The 48th Virginia Infantry Regiment was an infantry regiment raised in southwest Virginia for service in the Confederate States Army during the American Civil War. It fought mostly with the Army of Northern Virginia.

The 48th Virginia, organized at Big Spring near Abingdon, Washington County, Virginia in September 1861, and contained men from Scott, Washington, Smyth, Lee, and Russell counties. It fought in Jackson's Valley Campaign and later was assigned to General John R. Jones' and then William Terry's Brigade, Army of Northern Virginia.

The 48th participated in many conflicts from the Seven Days' Battles to Cold Harbor, then although undermanned after many initial troops failed to re-enlist upon expiration of their initial one-year service commitment. Nonetheless, it was involved in Early's Shenandoah Valley operations and the Appomattox Campaign.

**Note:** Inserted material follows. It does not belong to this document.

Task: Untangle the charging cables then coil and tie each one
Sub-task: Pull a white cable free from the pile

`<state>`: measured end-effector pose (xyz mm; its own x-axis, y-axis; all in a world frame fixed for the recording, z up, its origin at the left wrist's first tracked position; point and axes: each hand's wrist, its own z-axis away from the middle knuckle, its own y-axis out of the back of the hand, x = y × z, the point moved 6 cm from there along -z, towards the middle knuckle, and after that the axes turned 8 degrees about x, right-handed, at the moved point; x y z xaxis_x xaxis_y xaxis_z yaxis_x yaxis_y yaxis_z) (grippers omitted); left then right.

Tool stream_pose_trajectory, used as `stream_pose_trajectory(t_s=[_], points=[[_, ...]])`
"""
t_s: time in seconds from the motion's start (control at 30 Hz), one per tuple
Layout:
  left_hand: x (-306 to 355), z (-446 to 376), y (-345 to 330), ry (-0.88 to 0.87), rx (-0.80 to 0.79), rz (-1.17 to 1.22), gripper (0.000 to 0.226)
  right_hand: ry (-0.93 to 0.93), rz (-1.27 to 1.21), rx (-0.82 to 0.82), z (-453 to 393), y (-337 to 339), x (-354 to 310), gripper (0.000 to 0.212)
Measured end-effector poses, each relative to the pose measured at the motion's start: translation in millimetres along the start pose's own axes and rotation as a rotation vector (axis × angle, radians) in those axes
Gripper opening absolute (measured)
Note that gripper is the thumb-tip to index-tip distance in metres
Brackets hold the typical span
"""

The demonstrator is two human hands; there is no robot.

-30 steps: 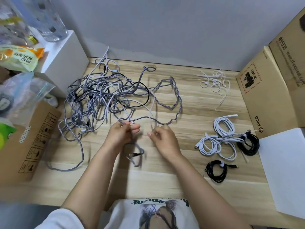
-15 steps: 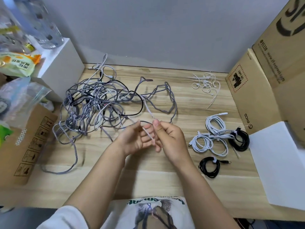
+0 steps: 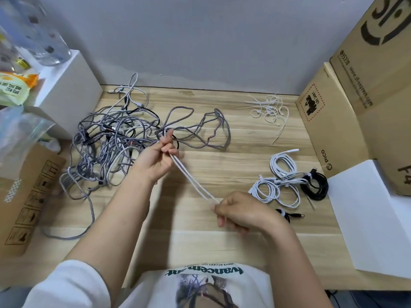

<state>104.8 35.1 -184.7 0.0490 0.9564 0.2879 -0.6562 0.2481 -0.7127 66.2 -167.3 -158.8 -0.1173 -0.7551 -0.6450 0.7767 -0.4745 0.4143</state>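
Off to the left of my left hand sits the tangled heap of cables (image 3: 106, 147), grey braided, white and black strands all knotted together on the wooden table (image 3: 244, 152), with one grey braided loop trailing out behind my hand toward the wall. My left hand (image 3: 155, 161) is raised above the table, fingers curled, pinching the white cable (image 3: 191, 178) at its upper end, right against the edge of the heap. That cable runs doubled, two strands side by side, taut on a slant down to my right hand (image 3: 238, 213). My right hand is closed round the lower end, fingers curled under, low and near my body. Just right of that hand, the coiled white cables (image 3: 278, 181) lie tied on the table, touching a coiled black cable (image 3: 315, 187); a smaller black coil (image 3: 287, 215) peeks out from behind my right wrist. Far beyond, near the wall, loose white ties (image 3: 270, 110) lie scattered. A cardboard box (image 3: 333, 121) stands furthest right.
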Motion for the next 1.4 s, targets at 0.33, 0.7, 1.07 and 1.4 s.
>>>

It was organized with 912 officers and men and had a force of 800 in May, 1862. The unit reported 17 casualties at Cross Keys and Port Republic, 62 at Cedar Mountain, 24 at Second Manassas, 7 at Fredericksburg (when it was in the rear), and 103 at Chancellorsville (after which Gen. J. R. Jones ceased field service). Of the 265 troops from this unit engaged at Gettysburg, more than twenty-five percent were disabled. Only 4 officers and 38 men surrendered at Appomattox.

The field officers were Colonels John A. Campbell (who resigned in October 1862 upon John R. Jones's transfer and promotion to brigadier general despite his lack of military experience), Robert H. Dungan, and Thomas S. Garnett; Lieutenant Colonel Oscar White; and Majors James C. Campbell, Wilson Faris, and D. Boston Stewart.